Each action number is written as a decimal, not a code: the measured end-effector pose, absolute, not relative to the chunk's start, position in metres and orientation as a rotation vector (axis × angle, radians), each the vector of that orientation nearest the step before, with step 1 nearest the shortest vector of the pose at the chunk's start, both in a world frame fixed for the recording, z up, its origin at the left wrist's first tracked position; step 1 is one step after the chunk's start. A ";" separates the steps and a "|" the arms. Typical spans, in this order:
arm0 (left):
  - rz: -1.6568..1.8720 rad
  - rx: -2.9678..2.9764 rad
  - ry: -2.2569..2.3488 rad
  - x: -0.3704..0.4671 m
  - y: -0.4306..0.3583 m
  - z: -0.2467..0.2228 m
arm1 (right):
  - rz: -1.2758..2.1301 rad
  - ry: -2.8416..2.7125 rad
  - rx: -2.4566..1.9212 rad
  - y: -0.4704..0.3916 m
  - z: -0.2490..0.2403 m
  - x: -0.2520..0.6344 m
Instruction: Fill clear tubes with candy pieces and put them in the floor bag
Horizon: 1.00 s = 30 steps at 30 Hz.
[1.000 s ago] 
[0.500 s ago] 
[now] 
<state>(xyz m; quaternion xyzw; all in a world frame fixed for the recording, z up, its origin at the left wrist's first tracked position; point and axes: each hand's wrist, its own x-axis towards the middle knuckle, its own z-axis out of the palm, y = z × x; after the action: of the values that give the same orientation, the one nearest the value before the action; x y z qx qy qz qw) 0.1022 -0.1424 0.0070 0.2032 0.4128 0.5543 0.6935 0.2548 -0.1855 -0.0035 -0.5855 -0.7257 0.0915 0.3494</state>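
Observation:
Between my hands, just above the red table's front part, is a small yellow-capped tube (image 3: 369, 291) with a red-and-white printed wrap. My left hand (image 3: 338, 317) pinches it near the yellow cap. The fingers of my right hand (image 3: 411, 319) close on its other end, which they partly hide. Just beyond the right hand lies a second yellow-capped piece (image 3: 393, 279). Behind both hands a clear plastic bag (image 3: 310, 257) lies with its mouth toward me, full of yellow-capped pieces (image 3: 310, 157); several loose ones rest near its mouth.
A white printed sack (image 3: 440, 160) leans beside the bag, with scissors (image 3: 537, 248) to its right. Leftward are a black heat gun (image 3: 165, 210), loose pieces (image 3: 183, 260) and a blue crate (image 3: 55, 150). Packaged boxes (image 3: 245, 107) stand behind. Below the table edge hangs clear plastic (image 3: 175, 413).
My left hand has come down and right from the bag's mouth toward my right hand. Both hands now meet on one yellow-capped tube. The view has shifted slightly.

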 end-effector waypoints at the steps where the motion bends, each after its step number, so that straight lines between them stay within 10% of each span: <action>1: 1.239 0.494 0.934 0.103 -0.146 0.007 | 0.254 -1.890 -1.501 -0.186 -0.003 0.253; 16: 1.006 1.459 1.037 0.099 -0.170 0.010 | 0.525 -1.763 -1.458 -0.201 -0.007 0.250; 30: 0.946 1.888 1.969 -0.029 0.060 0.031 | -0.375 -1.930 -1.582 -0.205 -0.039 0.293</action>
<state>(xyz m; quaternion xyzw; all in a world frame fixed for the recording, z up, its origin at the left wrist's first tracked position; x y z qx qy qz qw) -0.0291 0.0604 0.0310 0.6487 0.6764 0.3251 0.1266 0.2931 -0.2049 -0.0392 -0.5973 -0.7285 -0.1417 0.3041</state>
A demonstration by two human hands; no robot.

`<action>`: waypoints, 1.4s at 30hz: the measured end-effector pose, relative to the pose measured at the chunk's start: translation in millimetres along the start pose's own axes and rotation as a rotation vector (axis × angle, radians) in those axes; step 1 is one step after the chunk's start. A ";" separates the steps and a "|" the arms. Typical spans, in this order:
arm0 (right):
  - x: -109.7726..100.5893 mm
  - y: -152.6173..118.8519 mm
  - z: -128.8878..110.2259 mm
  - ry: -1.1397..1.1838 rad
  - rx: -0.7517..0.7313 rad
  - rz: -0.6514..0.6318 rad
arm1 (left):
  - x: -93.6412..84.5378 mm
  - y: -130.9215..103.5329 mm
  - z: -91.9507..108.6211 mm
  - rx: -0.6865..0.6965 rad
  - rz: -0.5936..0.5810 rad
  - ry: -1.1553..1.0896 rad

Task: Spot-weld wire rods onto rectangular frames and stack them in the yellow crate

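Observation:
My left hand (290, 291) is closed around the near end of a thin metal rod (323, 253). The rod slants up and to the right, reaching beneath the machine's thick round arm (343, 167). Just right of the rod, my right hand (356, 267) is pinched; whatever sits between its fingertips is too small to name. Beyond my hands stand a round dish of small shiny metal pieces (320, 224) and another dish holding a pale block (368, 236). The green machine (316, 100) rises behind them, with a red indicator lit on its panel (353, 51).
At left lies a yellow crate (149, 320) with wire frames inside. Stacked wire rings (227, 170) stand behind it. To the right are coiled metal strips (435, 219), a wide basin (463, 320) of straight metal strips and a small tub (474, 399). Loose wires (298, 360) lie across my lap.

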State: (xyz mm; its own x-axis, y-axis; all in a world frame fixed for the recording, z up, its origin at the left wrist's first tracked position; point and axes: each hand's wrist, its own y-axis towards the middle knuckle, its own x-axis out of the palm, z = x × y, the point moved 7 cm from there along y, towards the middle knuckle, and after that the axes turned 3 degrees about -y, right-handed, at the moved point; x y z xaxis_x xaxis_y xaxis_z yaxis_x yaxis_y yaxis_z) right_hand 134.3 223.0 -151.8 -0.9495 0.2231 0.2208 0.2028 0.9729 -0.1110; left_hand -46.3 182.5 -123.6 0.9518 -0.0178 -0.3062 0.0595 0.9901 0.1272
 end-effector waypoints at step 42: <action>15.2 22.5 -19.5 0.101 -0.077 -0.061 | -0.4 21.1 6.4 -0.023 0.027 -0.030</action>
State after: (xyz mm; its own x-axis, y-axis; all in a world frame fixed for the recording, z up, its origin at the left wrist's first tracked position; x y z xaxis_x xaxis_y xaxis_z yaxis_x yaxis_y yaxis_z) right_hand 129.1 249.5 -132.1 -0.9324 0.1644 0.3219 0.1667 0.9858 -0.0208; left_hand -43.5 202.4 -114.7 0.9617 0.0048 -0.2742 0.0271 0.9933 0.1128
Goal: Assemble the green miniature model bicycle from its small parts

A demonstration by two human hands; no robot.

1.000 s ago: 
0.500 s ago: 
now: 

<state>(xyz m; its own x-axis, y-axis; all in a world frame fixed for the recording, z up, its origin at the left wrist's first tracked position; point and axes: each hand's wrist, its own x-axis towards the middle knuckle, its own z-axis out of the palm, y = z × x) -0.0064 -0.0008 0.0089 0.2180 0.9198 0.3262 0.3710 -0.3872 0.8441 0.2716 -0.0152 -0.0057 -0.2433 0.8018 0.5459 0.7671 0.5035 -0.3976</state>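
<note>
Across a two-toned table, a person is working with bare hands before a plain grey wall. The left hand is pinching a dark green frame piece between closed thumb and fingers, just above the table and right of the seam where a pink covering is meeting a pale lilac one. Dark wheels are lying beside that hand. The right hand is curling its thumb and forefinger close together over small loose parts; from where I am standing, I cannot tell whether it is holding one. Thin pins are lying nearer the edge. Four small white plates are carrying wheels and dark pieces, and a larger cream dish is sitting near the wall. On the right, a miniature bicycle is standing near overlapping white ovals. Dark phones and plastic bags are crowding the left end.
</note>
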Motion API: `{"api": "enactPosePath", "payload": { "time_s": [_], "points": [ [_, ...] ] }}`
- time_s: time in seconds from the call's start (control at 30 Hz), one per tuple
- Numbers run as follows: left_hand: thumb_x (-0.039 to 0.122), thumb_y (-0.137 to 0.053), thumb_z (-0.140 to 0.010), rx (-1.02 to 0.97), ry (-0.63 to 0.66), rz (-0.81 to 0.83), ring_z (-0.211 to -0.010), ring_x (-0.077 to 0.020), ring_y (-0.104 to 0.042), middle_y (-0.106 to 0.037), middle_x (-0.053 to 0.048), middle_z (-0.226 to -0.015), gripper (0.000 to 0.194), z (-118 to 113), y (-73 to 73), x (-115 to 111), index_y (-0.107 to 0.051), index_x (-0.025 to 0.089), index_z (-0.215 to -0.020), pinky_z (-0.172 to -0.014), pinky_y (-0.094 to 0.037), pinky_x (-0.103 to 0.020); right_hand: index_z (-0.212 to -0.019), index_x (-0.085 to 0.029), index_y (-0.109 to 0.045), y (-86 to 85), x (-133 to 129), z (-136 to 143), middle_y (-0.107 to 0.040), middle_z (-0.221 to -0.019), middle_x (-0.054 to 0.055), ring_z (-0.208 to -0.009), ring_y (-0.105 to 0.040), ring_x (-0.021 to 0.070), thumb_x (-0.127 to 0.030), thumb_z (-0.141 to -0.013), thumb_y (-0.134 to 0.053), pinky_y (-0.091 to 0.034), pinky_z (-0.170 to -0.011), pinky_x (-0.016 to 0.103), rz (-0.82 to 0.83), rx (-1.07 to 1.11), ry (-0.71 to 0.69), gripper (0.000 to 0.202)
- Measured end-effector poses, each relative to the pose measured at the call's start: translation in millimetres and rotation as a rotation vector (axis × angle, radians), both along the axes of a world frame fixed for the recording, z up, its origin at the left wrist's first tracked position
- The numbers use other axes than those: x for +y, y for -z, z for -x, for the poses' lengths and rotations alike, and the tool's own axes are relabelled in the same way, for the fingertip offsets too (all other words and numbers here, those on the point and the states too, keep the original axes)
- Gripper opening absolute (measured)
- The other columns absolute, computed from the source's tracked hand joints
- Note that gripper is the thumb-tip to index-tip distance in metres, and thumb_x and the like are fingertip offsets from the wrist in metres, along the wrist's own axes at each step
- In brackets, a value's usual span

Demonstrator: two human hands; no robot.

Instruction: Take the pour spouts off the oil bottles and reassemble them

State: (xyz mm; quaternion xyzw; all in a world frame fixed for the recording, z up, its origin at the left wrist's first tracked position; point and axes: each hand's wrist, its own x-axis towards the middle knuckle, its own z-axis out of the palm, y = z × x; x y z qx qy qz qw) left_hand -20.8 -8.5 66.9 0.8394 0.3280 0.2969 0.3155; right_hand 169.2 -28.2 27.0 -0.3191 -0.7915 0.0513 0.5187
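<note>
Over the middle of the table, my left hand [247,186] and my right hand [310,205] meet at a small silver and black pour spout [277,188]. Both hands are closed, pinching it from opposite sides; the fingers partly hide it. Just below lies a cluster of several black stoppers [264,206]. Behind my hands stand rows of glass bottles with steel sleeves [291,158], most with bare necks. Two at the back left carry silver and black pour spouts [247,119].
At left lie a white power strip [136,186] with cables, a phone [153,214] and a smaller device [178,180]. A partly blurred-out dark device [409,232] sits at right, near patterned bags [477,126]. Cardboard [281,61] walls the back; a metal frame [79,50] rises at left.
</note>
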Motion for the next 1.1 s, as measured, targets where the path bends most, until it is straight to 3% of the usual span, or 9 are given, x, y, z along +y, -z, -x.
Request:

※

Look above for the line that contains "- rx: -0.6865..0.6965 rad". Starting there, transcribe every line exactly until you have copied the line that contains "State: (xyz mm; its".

▶ EXERCISE ANSWER
  - rx: -0.6865..0.6965 rad
  - rz: -0.5936..0.5810 rad
  - ry: -1.1553..1.0896 rad

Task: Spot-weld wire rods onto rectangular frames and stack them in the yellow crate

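Observation:
My left hand (290, 291) is closed around the near end of a thin metal rod (323, 253). The rod slants up and to the right, reaching beneath the machine's thick round arm (343, 167). Just right of the rod, my right hand (356, 267) is pinched; whatever sits between its fingertips is too small to name. Beyond my hands stand a round dish of small shiny metal pieces (320, 224) and another dish holding a pale block (368, 236). The green machine (316, 100) rises behind them, with a red indicator lit on its panel (353, 51).
At left lies a yellow crate (149, 320) with wire frames inside. Stacked wire rings (227, 170) stand behind it. To the right are coiled metal strips (435, 219), a wide basin (463, 320) of straight metal strips and a small tub (474, 399). Loose wires (298, 360) lie across my lap.
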
State: (xyz mm; its own x-axis, y-axis; all in a world frame fixed for the recording, z up, its origin at the left wrist's first tracked position; point and axes: each hand's wrist, its own y-axis towards the middle knuckle, its own x-axis out of the palm, z = x × y, the point moved 7 cm from there along y, towards the middle knuckle, and after that the axes turned 3 degrees about -y, right-handed, at the moved point; x y z xaxis_x xaxis_y xaxis_z yaxis_x yaxis_y yaxis_z) right_hand 134.3 223.0 -151.8 -0.9495 0.2231 0.2208 0.2028 0.9729 -0.1110; left_hand -46.3 182.5 -123.6 0.9518 -0.0178 -0.3062 0.0595 0.9901 0.1272

Besides this answer, nothing more is needed.